В чем же мы усматриваем такую связь?

Дело в том, что коммунисты не только отвергали существование Бога; они, если смотреть с христианских позиций, возводили хулу на человека, теоретически доказывая, что человек есть слепое или сознательное орудие корыстных ("материальных") классовых интересов, что до сих пор мир всегда строился на лжи и насилии одного сословия над другим. Из этого естественно вытекало, что новый, более "совершенный" или "прогрессивный" общественный строй устанавливался путем насилия, в случае необходимости  широкого и массового. Этим оправдывалось также и то, что за утверждение нового строя приходилось расплачиваться также и кровью лично ни в чем неповинных людей, непосредственно в борьбе не участвующих, но "объективно" способствующих сохранению старого строя.

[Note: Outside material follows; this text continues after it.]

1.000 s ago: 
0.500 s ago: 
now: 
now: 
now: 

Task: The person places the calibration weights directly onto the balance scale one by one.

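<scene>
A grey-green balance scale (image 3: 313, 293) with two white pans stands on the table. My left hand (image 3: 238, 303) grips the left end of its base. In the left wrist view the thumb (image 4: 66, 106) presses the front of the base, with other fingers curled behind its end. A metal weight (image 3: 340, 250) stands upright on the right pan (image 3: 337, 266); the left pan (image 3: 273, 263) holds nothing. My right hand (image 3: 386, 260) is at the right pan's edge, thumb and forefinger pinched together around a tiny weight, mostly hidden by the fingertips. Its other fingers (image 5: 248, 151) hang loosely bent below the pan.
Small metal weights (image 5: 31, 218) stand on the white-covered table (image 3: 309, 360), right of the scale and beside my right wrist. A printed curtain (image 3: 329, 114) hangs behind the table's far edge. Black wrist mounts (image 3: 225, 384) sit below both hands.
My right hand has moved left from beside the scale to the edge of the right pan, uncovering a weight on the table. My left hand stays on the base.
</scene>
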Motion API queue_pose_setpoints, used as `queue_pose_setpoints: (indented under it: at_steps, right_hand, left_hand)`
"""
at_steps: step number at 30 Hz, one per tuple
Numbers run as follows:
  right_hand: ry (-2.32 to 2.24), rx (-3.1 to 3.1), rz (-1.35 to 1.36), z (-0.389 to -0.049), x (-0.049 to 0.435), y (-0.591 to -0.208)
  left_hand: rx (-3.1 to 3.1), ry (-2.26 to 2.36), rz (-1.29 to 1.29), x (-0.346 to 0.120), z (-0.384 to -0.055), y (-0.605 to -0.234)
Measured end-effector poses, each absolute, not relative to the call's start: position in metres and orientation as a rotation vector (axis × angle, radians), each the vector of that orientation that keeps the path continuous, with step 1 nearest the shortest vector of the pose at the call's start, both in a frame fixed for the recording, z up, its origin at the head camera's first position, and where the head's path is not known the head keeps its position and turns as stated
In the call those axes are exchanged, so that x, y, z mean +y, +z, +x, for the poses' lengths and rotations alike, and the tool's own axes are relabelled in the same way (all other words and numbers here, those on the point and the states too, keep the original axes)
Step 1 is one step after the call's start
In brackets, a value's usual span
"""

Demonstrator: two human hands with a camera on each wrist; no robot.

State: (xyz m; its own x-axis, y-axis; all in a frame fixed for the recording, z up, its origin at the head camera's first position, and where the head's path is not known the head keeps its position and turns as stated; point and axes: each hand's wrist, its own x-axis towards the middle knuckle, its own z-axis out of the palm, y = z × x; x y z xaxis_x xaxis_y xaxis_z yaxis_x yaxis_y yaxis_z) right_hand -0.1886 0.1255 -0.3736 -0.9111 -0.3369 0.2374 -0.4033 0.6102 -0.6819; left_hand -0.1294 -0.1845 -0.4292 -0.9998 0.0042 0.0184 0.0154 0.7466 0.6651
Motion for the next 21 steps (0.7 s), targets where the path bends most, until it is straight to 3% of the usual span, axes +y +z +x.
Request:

Верующий христианин не может рассматривать подобные взгляды иначе, как тяжелое и греховное заблуждение, как принципиальное отрицание в человеке образа и подобия Божия. Что же могла делать Церковь, когда это заблуждение стало широко овладевать умами? Многие честные люди во всем мире, придерживающиеся разных, не только христианских убеждений, многие верные сыны России, узнавая, какие жестокие и беззаконные насилия совершались в то время над безоружными и беззащитными жертвами, не могли (а порой и сейчас не могут) удержаться от упрека по отношению к Собору и Патриарху: почему они не стали оплотом героической борьбы против разгула изуверства и нечестия, как в Смутное время стали оплотом Троице-Сергиевская лавра и Патриарх Ермоген? Почему не был наложен запрет на все богослужения, пока православный народ силой не сбросит преступивших все человеческие нормы "совратителей России"? (Примечательно, что первый лидер Зарубежной Русской Церкви - митр. Антоний Храповицкий заявлял, что он именно так и поступил бы, если бы жребий Божий избрал Патриархом его, а не Тихона).

Почему Собор и Патриарх не благословили белое движение, при всех своих недостатках безусловно героическое и благородное? Казалось бы, ничего, кроме благодарности потомков, не заслужила бы Русская Церковь, если бы в критическую минуту она проявила всю, далеко не сразу сокрушенную мощь своего духовного и нравственного авторитета, подняв еще здоровую часть русского народа на священную войну. Чтобы понять духовный смысл происшедшего, надо отдавать себе ясный отчет в том, что такая возможность у Церкви реально была, что Церковь эту возможность сознавала – и воспользоваться ею не захотела.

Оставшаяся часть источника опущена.